Any help would be much appreciated.
Thank you!
If Season_Y
really contains data like "Winter_2019"
you are using the fs
basis incorrectly. This basis is the equivalent of a random slope, but instead of a linear effect we get a smooth effect for each level of the grouping variable. The critical thing here is that you are producing a smooth (lots of them) so you have to pass it a continuous variable and Season_Y
isn't continuous. If this is even doing anything sensible, it is just creating a random effect (intercept) and hence it would be much clearer in terms of the intention of the code to use:
s(Season_Y, by = Res, bs = "re")
As to why everything is NA
in the basis dimension check, you asked for random effects and the basis dimension check is not available for those terms.

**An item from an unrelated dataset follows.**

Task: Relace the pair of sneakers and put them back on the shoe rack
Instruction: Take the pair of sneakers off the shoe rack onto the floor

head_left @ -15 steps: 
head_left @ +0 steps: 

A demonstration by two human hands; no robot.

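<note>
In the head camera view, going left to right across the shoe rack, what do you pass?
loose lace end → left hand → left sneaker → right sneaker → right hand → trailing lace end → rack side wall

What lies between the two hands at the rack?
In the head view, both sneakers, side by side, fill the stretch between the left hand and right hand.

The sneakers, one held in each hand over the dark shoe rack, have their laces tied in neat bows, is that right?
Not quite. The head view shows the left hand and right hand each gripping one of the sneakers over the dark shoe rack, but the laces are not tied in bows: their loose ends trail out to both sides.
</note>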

From ?check.k
:
Currently smooths of factor variables are not supported and will give an NA p-value.
I think you are genuinely confusing outputs here. The first output block you show is the output from summary.gam()
. The second output is from gam.check()
(or k.check()
) and these are not the same thing at all.